Only a number is required: the count of lines in the material below that contain "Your".

----

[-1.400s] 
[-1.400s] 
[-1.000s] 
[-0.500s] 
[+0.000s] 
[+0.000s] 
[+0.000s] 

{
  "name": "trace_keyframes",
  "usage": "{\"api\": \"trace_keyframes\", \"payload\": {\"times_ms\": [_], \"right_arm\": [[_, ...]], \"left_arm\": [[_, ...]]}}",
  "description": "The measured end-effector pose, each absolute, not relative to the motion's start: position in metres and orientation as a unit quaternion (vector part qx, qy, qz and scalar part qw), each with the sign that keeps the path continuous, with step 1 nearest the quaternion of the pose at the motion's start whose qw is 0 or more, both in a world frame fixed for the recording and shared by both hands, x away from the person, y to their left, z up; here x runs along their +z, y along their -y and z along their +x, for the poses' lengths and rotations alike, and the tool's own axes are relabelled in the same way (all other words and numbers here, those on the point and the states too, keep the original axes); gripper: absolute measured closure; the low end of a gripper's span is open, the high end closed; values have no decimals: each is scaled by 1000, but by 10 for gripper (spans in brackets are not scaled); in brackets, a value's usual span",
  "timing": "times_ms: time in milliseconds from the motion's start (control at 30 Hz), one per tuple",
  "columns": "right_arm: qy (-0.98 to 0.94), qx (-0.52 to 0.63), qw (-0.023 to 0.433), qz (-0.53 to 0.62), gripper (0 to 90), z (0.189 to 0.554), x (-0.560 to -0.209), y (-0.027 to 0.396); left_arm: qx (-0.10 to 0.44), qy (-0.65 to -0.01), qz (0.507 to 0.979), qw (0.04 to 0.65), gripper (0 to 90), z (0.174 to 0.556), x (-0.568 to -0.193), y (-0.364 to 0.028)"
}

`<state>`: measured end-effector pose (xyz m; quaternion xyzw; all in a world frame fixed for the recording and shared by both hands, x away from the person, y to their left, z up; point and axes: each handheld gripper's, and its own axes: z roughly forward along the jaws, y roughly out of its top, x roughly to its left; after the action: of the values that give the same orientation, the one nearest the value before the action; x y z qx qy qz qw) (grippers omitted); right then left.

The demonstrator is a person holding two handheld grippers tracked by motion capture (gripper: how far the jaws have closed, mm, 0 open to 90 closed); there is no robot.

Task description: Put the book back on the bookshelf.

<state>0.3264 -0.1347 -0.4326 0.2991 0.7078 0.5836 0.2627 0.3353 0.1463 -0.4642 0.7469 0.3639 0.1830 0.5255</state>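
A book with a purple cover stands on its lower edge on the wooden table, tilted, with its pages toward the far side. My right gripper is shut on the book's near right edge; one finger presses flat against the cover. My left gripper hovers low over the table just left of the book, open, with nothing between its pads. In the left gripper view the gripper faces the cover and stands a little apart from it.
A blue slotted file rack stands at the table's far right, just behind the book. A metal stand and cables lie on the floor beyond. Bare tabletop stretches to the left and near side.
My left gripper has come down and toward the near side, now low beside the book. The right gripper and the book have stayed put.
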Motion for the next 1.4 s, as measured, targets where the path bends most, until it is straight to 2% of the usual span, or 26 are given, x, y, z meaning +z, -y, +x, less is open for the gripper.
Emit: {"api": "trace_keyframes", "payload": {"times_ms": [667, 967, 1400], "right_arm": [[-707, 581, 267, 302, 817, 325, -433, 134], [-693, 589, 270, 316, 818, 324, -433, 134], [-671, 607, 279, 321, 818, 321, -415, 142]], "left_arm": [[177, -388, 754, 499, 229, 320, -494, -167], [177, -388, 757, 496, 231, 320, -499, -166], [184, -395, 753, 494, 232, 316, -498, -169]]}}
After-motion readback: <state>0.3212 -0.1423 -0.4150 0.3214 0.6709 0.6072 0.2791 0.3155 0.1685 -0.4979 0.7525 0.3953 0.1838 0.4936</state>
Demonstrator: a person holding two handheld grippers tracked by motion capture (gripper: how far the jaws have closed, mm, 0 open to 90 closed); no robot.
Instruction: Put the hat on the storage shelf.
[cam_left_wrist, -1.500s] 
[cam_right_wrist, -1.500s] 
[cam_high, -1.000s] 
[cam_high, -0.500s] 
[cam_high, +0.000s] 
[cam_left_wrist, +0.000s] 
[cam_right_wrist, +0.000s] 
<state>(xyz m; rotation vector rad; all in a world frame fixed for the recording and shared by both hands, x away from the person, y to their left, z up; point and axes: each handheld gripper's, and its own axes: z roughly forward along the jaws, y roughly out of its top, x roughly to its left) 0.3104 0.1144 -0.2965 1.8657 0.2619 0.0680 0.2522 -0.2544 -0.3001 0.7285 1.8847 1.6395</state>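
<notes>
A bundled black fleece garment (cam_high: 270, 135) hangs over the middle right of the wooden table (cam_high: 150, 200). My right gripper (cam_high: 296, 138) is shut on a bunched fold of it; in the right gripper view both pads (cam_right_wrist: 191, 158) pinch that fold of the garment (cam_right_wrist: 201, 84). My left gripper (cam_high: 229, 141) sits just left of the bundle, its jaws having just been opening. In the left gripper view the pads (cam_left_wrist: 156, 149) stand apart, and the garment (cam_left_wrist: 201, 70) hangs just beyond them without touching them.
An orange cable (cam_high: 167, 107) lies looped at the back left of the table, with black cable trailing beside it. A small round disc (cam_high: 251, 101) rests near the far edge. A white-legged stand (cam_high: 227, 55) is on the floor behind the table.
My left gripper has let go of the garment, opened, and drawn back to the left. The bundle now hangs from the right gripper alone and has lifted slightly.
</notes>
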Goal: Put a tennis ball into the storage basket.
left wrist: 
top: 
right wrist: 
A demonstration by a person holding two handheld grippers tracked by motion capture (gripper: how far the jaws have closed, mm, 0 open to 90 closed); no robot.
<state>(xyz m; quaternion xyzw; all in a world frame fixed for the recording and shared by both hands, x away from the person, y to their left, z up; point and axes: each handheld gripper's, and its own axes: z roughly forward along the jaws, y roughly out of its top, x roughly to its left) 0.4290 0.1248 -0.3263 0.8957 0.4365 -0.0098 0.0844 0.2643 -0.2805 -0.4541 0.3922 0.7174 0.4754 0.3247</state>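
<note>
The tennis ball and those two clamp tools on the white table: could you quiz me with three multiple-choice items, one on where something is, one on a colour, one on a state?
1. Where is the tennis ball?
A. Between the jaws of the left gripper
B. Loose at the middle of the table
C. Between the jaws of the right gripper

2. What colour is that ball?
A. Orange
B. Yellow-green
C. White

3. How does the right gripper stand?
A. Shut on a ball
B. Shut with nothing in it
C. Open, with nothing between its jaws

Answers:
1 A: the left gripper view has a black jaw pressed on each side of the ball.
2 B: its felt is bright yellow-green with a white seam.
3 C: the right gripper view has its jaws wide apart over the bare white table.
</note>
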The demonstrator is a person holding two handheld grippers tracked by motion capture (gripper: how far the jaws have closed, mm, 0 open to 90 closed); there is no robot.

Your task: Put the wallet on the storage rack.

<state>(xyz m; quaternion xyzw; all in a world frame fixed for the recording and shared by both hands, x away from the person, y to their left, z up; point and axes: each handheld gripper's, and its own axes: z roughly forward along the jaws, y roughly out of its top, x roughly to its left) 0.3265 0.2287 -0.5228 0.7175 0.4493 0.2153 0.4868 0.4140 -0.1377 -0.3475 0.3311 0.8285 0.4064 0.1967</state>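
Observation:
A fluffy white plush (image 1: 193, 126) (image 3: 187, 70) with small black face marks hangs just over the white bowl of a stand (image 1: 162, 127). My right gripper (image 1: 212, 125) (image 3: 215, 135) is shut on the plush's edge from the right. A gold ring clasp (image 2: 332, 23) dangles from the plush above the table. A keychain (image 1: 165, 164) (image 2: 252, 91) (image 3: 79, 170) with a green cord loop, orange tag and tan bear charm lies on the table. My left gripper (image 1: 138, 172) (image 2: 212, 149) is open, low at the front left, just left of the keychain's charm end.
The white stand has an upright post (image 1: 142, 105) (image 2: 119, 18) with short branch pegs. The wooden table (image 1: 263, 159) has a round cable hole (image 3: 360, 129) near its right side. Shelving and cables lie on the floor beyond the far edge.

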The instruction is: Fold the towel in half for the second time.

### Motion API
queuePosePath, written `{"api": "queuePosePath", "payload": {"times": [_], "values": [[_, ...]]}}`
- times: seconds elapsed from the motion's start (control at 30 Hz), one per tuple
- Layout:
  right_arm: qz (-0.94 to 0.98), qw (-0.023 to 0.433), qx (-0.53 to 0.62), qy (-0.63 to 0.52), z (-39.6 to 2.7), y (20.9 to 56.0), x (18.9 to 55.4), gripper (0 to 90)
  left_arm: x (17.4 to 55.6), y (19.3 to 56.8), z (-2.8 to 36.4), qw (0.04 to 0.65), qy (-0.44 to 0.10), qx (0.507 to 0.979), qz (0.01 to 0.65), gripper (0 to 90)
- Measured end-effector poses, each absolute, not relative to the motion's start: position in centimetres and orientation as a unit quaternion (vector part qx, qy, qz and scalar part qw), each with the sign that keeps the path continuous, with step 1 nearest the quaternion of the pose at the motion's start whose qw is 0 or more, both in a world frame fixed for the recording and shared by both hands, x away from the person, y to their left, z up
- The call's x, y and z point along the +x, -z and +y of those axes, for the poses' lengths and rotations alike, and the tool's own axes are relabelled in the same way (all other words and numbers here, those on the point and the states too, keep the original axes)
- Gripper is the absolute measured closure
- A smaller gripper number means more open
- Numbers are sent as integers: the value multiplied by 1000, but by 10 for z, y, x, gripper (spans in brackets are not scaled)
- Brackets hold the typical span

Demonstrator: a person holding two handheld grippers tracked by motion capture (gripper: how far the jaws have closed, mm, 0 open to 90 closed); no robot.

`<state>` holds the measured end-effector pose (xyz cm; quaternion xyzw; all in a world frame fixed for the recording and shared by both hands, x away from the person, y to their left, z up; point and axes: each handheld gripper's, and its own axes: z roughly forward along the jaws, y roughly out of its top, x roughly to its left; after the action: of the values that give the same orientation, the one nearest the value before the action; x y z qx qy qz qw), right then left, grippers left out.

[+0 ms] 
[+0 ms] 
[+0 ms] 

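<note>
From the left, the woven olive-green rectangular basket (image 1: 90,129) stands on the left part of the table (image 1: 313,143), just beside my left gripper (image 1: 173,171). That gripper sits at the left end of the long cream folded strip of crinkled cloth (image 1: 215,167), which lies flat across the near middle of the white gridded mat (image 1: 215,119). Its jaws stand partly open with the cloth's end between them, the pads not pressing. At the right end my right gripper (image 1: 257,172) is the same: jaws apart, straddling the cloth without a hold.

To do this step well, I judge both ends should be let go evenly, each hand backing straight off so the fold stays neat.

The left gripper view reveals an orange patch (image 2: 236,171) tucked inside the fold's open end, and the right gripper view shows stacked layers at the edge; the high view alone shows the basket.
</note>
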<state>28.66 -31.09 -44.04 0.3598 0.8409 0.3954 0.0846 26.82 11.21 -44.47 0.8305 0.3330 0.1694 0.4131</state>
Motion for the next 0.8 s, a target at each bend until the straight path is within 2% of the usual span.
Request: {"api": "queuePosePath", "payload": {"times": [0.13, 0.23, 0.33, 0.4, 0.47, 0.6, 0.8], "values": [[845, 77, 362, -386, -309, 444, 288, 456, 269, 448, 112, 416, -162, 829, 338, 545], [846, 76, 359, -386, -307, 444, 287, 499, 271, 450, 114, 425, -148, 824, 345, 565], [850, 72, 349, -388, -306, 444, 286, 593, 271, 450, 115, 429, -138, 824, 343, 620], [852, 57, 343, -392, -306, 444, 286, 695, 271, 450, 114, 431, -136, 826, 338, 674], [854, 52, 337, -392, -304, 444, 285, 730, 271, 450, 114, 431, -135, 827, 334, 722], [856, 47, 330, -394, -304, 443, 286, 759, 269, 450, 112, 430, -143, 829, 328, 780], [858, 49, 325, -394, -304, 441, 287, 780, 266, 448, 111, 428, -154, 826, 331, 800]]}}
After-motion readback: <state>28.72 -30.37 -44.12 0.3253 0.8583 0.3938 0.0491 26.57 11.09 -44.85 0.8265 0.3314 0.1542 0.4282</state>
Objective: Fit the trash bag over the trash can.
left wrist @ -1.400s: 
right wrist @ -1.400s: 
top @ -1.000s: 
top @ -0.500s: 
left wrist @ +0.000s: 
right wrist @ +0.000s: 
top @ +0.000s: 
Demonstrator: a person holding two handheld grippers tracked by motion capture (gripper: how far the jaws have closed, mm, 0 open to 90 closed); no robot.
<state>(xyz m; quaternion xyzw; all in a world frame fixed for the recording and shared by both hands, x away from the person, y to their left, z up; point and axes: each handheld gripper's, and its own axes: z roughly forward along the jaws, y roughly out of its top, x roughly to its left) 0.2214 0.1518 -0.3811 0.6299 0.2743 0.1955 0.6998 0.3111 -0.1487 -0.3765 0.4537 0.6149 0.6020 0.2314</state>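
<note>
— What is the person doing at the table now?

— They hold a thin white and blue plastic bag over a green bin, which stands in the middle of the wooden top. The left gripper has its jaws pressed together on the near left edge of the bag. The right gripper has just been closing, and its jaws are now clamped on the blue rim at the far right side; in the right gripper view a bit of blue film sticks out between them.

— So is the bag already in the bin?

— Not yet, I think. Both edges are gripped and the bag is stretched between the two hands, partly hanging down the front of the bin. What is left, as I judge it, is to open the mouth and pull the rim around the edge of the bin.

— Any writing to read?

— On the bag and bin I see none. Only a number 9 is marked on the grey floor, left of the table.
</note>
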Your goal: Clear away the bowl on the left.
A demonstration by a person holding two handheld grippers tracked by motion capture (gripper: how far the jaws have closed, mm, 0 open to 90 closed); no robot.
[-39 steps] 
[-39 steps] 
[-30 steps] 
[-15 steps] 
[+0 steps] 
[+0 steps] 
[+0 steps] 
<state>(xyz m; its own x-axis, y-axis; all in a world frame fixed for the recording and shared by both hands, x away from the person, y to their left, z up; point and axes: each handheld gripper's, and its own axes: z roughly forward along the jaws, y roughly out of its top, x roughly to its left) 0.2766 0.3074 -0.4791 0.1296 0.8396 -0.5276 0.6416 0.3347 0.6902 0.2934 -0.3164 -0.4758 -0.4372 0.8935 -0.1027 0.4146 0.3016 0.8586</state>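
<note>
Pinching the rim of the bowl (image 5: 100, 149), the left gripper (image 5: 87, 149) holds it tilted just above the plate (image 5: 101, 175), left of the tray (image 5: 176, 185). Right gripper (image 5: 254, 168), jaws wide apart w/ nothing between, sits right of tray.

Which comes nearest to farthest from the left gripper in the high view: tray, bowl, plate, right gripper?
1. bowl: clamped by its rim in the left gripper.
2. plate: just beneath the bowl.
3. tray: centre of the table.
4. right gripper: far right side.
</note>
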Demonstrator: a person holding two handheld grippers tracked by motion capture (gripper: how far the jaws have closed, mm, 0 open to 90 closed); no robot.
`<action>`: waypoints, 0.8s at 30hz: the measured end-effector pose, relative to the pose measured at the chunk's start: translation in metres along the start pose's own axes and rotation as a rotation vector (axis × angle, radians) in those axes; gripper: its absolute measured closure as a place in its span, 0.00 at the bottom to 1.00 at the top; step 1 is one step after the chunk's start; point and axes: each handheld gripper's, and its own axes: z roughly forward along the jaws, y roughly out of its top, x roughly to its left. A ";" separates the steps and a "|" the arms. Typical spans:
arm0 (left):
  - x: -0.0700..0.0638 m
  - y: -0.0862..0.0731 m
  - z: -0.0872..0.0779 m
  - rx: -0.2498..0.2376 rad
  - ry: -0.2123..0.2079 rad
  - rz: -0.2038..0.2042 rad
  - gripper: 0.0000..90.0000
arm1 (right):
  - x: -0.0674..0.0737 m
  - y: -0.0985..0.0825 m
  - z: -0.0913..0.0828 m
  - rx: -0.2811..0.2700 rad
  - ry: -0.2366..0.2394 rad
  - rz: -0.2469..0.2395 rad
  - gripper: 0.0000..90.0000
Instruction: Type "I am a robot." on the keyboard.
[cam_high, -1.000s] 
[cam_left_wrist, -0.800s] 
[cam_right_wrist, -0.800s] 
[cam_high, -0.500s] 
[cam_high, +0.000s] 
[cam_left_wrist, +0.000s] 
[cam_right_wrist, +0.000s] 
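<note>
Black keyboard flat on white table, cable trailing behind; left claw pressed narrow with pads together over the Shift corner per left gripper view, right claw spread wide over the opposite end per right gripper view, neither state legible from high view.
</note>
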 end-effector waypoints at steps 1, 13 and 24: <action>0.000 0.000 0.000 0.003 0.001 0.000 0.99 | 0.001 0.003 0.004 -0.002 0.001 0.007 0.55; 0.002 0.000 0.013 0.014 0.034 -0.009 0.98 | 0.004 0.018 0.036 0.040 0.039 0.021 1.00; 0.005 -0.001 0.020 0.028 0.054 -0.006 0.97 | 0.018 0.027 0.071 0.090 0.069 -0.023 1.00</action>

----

=== Expected answer ===
2